┌─ Source material

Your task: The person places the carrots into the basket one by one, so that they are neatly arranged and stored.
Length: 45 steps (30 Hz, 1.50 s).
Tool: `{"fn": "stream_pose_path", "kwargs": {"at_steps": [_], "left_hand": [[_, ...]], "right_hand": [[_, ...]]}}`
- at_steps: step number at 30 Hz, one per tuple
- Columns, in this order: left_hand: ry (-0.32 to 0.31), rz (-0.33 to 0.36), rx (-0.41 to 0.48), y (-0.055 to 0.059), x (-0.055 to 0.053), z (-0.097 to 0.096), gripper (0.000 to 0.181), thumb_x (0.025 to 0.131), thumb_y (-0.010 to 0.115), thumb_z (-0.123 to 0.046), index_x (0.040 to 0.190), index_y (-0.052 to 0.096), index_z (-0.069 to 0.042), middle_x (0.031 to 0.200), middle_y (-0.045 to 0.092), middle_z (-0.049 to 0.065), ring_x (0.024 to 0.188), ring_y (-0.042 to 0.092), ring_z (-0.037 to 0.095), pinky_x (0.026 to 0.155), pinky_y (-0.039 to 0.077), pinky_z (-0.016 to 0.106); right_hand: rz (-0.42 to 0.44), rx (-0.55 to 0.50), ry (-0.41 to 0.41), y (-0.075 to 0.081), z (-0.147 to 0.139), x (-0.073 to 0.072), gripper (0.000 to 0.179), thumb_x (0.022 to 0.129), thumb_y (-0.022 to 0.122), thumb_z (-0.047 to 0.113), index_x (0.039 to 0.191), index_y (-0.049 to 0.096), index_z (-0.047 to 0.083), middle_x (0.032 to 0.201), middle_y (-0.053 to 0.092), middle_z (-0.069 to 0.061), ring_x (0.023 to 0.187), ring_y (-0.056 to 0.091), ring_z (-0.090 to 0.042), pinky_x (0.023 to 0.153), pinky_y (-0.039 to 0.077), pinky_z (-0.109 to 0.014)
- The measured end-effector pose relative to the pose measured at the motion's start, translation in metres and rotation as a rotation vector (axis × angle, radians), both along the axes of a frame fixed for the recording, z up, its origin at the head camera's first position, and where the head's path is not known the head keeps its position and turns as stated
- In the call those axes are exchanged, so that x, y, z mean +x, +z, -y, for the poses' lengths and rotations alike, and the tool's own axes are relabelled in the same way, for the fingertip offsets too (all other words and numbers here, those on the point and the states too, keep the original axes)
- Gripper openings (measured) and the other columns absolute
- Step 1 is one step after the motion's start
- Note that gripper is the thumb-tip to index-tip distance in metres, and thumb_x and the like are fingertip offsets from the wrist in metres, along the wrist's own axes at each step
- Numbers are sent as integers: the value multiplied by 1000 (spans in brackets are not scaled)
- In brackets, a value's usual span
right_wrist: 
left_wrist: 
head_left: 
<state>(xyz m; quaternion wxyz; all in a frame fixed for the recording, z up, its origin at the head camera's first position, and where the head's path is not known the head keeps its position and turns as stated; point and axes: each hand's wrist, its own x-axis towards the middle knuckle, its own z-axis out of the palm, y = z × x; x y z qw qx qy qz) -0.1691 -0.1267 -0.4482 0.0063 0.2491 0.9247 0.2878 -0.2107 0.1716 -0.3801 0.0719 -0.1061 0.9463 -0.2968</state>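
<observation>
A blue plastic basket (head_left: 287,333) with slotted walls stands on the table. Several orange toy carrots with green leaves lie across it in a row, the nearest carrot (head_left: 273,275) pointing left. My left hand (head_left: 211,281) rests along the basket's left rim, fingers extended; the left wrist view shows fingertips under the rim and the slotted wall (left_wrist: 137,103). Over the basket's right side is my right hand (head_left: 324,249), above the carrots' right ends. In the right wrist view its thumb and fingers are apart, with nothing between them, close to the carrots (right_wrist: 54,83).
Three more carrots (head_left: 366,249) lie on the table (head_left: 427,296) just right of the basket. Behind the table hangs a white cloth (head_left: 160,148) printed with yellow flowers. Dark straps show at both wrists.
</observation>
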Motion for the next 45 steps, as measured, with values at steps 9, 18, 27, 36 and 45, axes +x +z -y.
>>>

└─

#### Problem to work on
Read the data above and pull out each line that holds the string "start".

#### Solution to this problem
- The measured end-effector pose relative to the pose measured at the motion's start, translation in metres and rotation as a rotation vector (axis × angle, radians), both along the axes of a frame fixed for the recording, z up, its origin at the head camera's first position, and where the head's path is not known the head keeps its position and turns as stated
- Step 1 is one step after the motion's start

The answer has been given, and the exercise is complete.